Goodbye Ello Brick Road…

So you want to try Ello, the new indie ad-free social network that boasts it won’t buy or sell your information. First of all, good luck getting into the network, which is currently invitation only, and second, what about your friends and your friends’ friends? Where exactly is all the content you go to Facebook to see going to come from and why would you spend any time on a social network without it?

What makes a social media network ‘social’ is the amount of people on them sharing content pictures and stories, and everyone is on Facebook sharing great content, approximately 829 million per day according to Facebook. That is why I say, like them or hate them – Facebook isn’t going anywhere soon and has nothing to worry about from other social networks, especially Ello.

 

 

 

 

 

 

 

 

 

 

 

What may be even more compelling is the number of mobile daily active users on Facebook.  Ello does not currently have a mobile app.  How on earth would Ello get people to replace Facebook with their social network when most of Facebook’s users are on mobile?

 

 

 

 

 

 

 

 

 

 

 

While the demand that Ello’s exclusivity is creating is palpable, what makes the web an interesting place is its interconnectivity. The internet takes interesting ideas and makes them visible regardless of previous constructs of popularity and exclusivity. People like it that way. Exclusivity doesn’t work in social networking, inclusivity does. Facebook has already gotten nearly a billion people to be social in the same place on the web. At some point Ello will probably be open to all, but think about what Facebook has done in the short time that it has existed.
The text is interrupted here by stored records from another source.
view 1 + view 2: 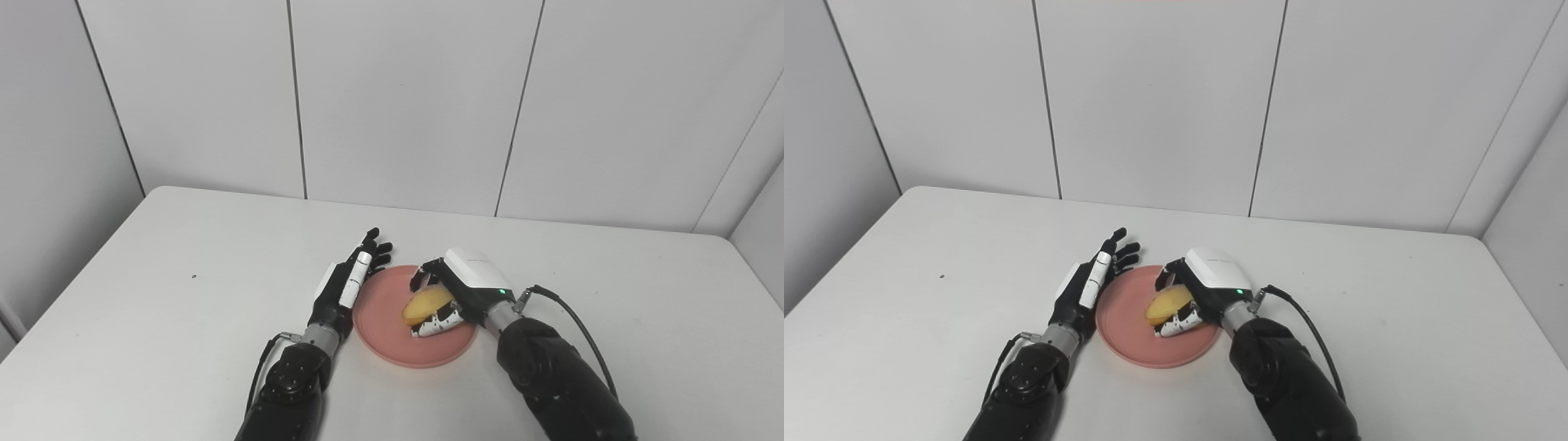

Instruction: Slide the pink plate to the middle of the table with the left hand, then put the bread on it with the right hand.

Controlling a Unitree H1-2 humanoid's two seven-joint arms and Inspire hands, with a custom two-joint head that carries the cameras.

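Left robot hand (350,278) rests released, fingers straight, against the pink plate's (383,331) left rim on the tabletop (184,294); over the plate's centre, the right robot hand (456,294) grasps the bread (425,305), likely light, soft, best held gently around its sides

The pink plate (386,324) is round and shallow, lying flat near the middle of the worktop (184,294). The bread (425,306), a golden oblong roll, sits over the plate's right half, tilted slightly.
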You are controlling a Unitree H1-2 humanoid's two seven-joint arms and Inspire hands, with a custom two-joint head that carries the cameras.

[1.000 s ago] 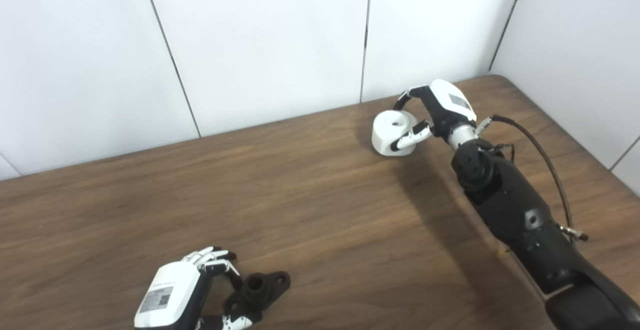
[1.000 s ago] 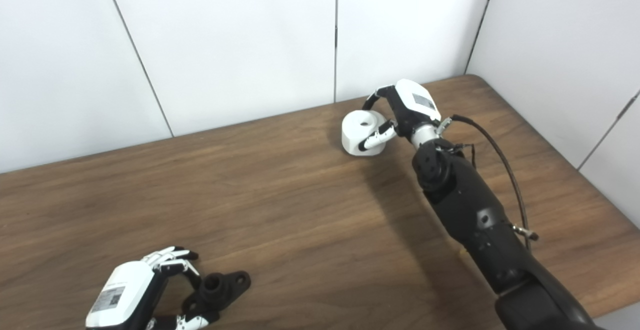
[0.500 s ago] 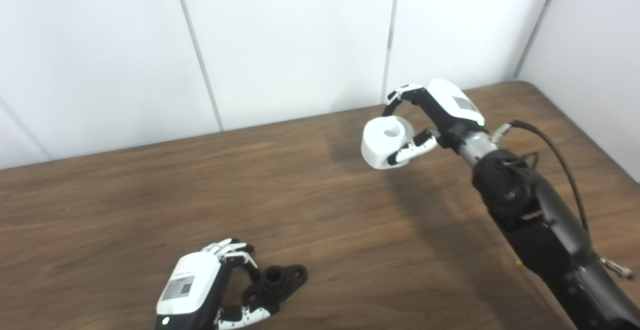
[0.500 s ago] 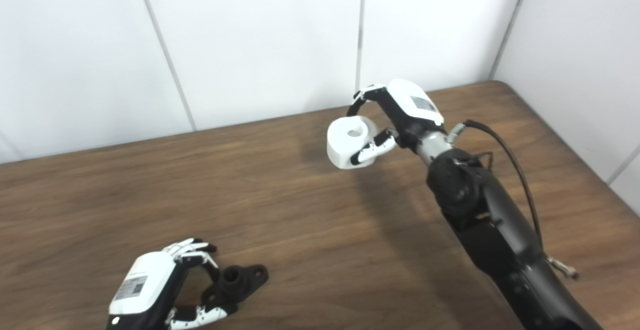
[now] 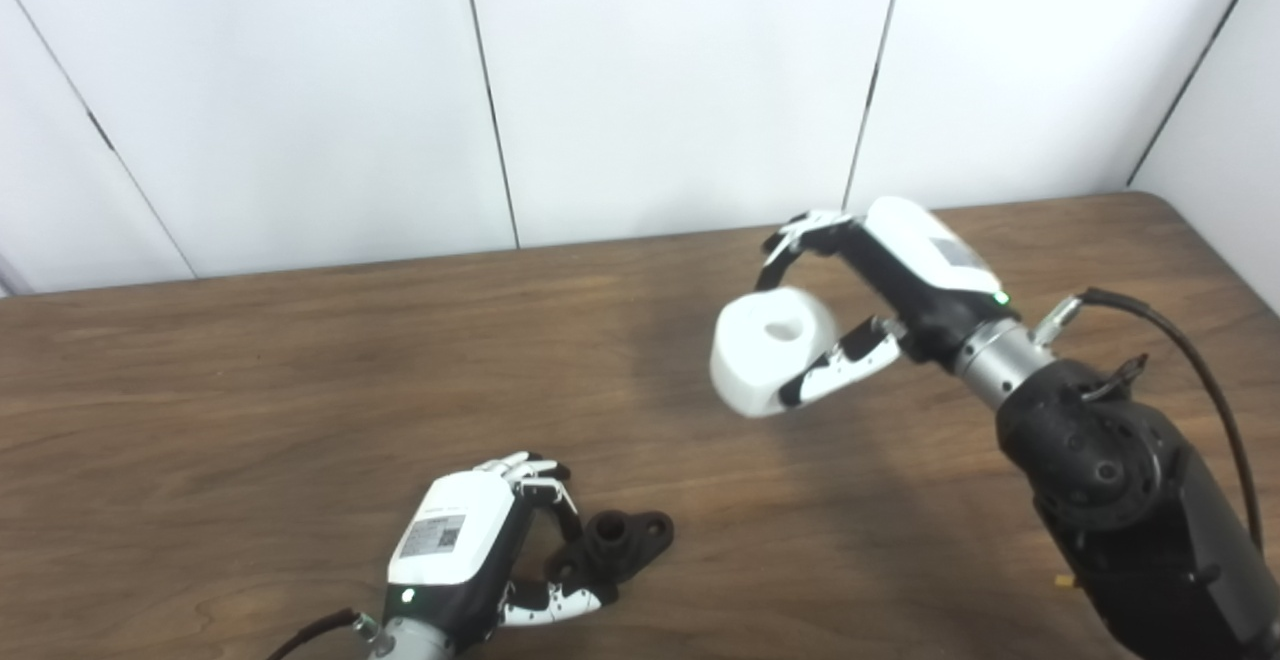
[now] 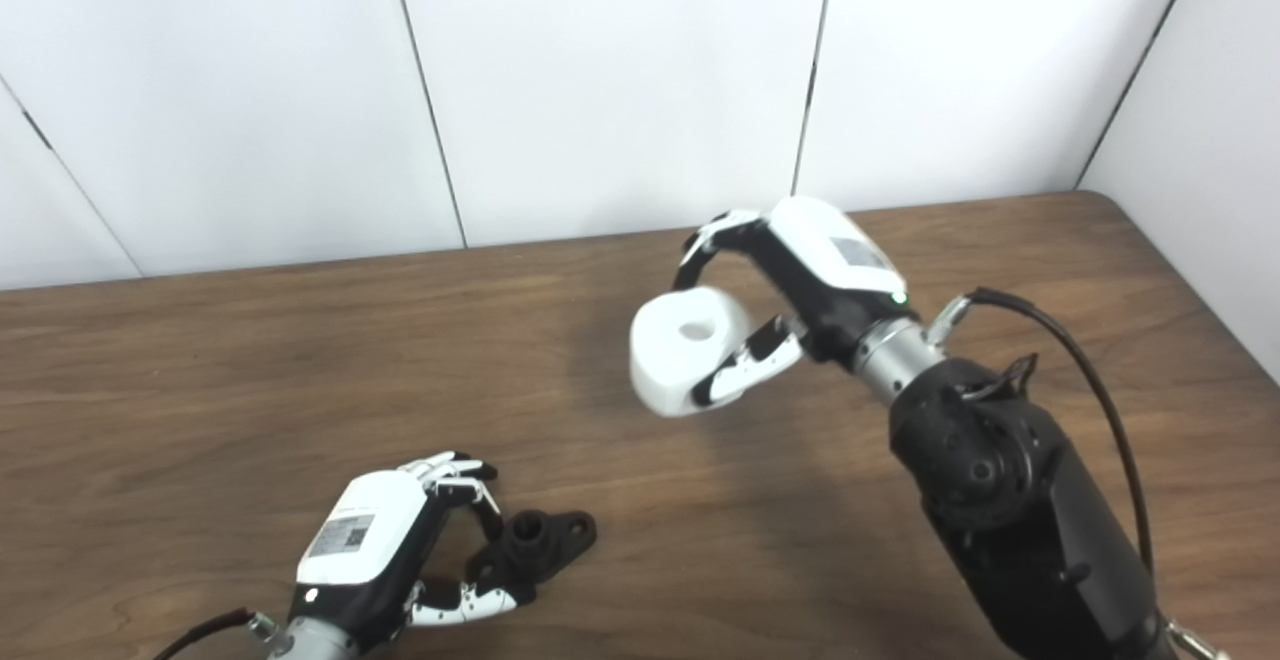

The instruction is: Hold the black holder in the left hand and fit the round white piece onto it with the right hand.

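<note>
- The right hand (image 5: 885, 285) is wrapped around the round white piece (image 5: 768, 348), fingers over its far rim and thumb against the near side. It's held up in the air, right of the frame's centre, clear of the tabletop (image 5: 250, 370).
- The white piece looks like rigid, smooth plastic with a hole in its top face. Probably light, but I'd guess slippery, so gripping across the round wall seems the smart hold.
- The left hand (image 5: 470, 545), at the bottom of the frame, is closed on the black holder (image 5: 615, 540), which looks to be resting on the tabletop.
- The holder looks stiff too: a flat base with a short socket sticking up. Pinching the base edge leaves that socket free.
- The two parts are well apart.
</note>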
Most people looking to share content in Ello will have to troll Facebook to find it, go back to Ello and share it. It won’t take people long to realize they could have just stayed on Facebook. The only people willing to keep up that charade are users trying to build up their social media profiles with friends and followers for no other reason than looking popular “statistically” which definitely does not represent the average social media user.
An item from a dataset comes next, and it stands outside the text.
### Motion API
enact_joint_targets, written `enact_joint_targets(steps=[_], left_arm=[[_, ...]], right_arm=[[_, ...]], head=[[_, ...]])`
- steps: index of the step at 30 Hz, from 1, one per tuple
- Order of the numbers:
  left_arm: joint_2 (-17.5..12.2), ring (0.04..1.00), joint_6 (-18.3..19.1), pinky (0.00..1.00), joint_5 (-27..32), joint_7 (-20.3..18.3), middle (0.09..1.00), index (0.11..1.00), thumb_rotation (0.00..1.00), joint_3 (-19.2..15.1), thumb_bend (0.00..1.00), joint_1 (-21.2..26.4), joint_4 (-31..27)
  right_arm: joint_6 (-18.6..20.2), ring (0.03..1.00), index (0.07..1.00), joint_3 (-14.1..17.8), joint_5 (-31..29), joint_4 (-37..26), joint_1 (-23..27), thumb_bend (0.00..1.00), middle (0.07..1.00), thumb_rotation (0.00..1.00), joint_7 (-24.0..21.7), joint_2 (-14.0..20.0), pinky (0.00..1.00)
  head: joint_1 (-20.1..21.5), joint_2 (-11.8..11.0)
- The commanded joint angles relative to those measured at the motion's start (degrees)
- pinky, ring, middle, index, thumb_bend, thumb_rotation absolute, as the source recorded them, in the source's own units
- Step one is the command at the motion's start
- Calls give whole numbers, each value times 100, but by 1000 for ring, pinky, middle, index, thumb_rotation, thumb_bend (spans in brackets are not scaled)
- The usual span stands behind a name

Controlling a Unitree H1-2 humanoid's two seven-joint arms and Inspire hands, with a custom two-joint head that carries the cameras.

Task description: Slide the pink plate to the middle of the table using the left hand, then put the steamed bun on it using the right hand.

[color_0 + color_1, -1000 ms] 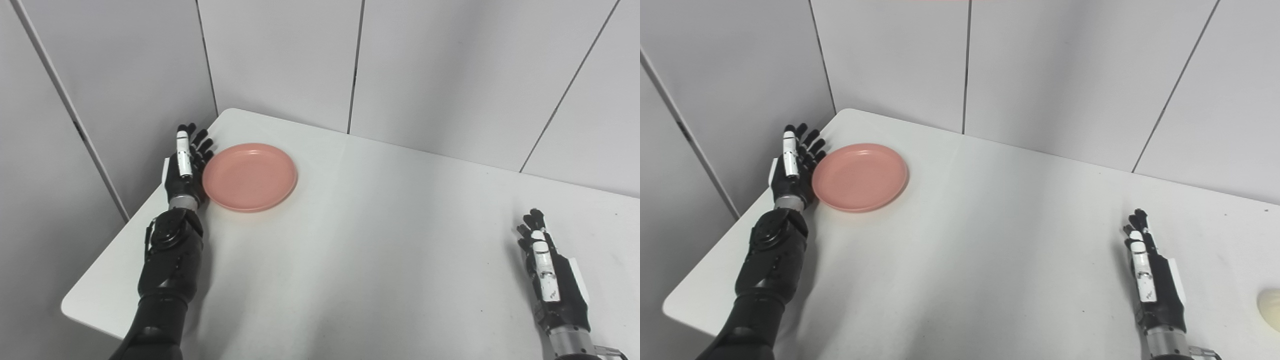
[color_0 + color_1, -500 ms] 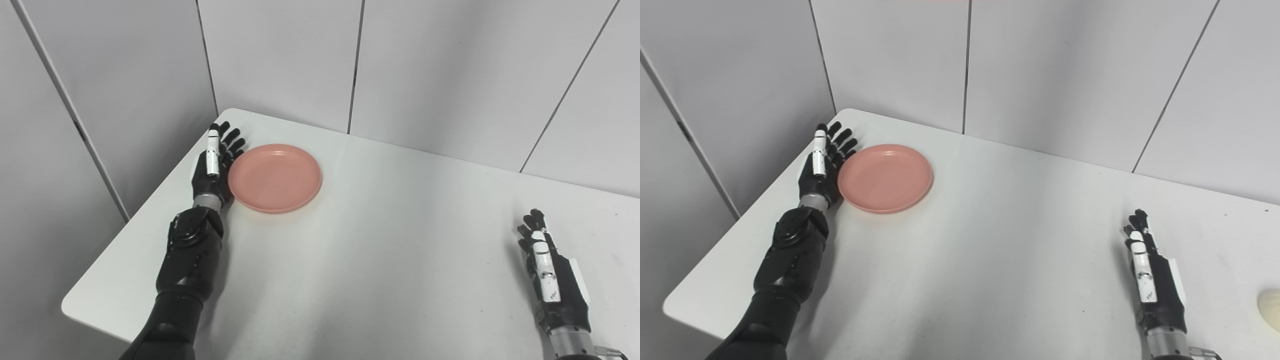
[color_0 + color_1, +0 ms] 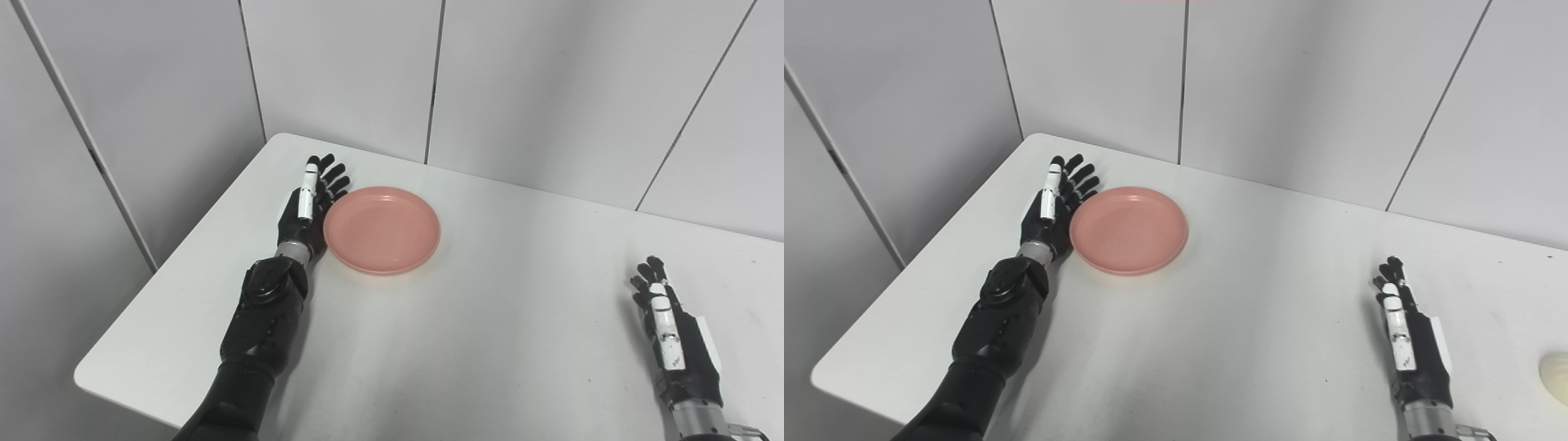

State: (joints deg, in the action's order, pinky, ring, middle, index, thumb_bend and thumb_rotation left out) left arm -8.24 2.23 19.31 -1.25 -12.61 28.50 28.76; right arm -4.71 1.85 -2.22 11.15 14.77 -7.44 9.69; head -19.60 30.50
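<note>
- Pushing is the step in hand: the left hand (image 3: 308,205) stands on edge with its fingers spread and straight, grasping nothing, its palm flat against the left rim of the pink plate (image 3: 381,229).
- That plate lies flat and empty on the table (image 3: 429,343), left of the middle and toward the far side, so by my reckoning the slide is only partly done.
- What the next move calls for, I would say, is more of the same shove to the right and a little nearer, with the palm kept low on the rim so the plate neither spins away nor rides up over the fingers.
- Over on the right, near the front edge, the right hand (image 3: 1405,340) rests on the table, fingers straight and apart, holding nothing; it looks to be waiting its turn.
- At the very right edge of the right eye view, just a pale sliver of the steamed bun (image 3: 1556,376) shows, on the table to the right of the waiting hand and well apart from the plate.
- Between plate and middle I see only bare white tabletop, so nothing blocks the slide.
- Grey wall panels (image 3: 343,73) close in behind the far edge and down the left side; neither is near enough to the plate's path to trouble it.
</note>
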Motion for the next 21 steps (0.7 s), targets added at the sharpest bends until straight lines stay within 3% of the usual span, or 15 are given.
enact_joint_targets(steps=[1,11,21], left_arm=[[113,890,359,909,-94,-54,897,891,989,143,482,-128,75],[279,894,452,898,-320,-262,898,895,1000,554,484,-215,-48],[380,897,306,901,-650,-453,907,902,1000,887,502,-260,82]], right_arm=[[-142,940,963,-11,5,143,-222,108,952,1000,76,-91,962],[-248,932,951,-58,121,200,-229,142,942,1000,115,-138,950],[-267,946,964,-130,258,315,-217,191,959,1000,175,-226,956]], head=[[35,10],[405,40],[775,-22]])
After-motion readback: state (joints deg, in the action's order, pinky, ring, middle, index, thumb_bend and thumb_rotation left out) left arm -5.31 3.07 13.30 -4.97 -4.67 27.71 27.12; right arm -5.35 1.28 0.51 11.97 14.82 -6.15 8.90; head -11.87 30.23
Isn’t that why Google Plus is such a boring lonely place? Tell me if this sounds familiar, you joined Google Plus and you waited for others to join you and share content, only when you looked back at Facebook – everyone was still over there sharing the stories and content you really cared about.

It reminds me of another exclusive social network “Netropolitan” that just launched offering services to rich people who can afford the service, which I think will also end up being a boring place to hang out on the web.